Work to complete ::
Where does the string "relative" occur in the records? Copy each line that holds it.

===== Entries provided

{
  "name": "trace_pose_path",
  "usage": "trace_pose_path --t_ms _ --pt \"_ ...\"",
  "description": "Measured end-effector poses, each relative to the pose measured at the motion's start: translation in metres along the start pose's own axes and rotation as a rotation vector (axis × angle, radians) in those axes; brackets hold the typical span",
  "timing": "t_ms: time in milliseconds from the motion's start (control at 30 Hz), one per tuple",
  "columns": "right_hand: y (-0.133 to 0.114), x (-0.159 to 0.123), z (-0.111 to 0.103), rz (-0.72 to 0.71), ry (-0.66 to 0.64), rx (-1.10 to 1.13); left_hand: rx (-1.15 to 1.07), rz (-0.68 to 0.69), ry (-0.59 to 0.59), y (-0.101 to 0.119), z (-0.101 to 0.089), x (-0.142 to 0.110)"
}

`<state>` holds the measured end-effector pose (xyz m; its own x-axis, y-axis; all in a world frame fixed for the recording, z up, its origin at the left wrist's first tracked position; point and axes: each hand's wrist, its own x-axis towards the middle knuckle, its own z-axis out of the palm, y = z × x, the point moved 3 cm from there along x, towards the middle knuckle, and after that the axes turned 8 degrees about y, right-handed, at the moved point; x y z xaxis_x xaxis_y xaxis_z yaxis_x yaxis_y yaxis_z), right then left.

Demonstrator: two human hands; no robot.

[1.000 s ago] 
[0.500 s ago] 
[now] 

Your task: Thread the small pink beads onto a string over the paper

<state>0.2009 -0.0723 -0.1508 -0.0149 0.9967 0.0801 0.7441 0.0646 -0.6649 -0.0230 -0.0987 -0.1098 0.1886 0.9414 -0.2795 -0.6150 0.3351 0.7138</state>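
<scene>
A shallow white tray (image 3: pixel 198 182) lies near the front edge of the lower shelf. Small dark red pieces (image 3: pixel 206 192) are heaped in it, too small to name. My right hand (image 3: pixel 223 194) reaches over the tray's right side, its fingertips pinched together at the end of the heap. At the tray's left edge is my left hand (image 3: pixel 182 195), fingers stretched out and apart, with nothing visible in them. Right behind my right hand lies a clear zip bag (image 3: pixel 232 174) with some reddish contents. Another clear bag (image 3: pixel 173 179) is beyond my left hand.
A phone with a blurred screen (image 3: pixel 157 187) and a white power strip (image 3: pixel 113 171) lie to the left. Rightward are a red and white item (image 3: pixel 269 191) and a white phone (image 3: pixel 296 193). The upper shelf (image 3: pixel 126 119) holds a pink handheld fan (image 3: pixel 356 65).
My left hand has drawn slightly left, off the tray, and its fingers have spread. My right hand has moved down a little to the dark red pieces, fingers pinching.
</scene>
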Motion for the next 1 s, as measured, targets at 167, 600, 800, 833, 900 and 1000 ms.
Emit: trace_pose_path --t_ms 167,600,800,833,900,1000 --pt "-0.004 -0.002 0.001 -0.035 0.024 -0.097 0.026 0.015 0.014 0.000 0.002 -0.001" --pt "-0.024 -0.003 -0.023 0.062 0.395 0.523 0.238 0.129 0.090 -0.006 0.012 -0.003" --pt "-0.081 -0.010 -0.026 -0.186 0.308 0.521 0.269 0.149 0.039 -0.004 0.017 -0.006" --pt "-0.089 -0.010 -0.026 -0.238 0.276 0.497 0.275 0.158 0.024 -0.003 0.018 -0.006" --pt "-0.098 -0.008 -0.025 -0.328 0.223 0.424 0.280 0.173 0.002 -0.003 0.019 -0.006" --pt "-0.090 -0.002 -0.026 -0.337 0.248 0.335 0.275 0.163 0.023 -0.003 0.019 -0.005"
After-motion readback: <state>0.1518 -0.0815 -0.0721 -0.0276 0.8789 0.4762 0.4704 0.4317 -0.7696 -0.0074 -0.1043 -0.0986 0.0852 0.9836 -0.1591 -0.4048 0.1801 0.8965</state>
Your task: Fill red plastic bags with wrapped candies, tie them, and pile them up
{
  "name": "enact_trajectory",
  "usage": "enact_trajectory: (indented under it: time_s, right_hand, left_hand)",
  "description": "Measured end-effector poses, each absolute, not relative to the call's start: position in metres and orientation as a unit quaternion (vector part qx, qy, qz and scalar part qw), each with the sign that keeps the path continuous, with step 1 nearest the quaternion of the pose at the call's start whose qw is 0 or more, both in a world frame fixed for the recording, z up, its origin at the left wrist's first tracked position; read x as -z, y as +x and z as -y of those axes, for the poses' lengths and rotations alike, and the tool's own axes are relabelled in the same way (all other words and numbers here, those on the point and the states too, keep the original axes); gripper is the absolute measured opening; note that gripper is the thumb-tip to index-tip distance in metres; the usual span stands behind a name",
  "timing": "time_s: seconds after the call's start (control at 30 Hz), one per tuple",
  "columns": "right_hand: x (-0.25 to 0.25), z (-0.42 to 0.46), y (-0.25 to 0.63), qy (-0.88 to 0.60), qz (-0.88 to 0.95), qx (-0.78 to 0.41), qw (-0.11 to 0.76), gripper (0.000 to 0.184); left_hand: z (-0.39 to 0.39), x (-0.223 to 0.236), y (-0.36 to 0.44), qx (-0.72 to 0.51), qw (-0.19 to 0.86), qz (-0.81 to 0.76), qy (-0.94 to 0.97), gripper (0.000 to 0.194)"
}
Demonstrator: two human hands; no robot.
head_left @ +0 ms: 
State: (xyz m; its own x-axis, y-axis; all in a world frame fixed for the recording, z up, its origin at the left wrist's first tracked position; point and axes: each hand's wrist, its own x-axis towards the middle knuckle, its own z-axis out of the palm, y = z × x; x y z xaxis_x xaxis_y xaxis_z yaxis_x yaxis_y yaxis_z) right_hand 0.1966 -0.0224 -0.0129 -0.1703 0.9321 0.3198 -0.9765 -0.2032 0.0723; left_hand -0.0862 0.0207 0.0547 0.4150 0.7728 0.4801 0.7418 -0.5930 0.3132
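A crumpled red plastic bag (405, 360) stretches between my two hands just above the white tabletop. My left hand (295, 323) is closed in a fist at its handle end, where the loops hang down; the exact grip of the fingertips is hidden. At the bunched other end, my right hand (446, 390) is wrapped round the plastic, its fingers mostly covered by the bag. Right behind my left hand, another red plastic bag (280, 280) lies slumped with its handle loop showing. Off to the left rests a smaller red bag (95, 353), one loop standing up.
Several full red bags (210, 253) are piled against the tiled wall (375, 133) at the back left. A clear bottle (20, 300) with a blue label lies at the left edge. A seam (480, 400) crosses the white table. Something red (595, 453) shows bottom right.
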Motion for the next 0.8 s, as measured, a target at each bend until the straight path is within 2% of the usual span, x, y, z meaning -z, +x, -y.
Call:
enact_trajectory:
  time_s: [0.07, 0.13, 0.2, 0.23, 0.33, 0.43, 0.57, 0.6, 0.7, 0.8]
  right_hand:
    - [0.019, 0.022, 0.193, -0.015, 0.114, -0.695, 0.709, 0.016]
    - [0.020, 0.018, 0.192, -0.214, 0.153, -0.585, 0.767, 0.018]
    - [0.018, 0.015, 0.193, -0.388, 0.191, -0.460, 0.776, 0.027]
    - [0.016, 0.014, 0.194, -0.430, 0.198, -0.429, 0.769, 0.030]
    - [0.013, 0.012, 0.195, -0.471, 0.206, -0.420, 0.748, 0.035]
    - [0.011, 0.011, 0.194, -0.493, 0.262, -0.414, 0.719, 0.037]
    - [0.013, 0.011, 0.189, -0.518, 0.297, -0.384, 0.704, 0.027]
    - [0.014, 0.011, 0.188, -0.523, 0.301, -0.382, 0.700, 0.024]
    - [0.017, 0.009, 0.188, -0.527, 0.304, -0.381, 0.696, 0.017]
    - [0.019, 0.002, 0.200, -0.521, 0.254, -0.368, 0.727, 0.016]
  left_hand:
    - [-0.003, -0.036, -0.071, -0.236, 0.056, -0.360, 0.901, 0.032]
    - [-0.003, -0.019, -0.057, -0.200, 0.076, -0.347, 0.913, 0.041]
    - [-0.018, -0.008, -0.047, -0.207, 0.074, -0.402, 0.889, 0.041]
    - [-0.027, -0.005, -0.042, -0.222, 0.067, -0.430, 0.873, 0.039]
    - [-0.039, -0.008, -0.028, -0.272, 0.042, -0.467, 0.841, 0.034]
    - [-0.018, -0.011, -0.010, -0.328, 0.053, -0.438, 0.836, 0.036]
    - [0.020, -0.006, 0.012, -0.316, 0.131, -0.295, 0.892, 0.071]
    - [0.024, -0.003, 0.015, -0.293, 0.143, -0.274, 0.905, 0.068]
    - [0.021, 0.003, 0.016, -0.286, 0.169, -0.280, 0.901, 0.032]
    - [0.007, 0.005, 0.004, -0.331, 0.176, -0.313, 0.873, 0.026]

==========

Expected answer ::
  "description": "Measured end-effector poses, each relative to the pose measured at the motion's start: translation in metres along the start pose's own axes and rotation as a rotation vector (axis × angle, radians) in those axes; brackets hold the typical span",
  "description": "Measured end-effector poses, each absolute, not relative to the call's start: position in metres and orientation as a unit quaternion (vector part qx, qy, qz and scalar part qw), each with the sign that keeps the path continuous, with step 1 nearest the quaternion of the pose at the call's start whose qw is 0 or more, both in a world frame fixed for the recording, z up, its origin at the left wrist's first tracked position; read x as -z, y as +x and z as -y of those axes, for the poses' lengths and rotations alike, and the tool's own axes are relabelled in the same way (all other words and numbers here, those on the point and the states too, keep the original axes); gripper is the absolute measured opening; note that gripper is the thumb-tip to index-tip distance in metres; the usual span stands behind a name",

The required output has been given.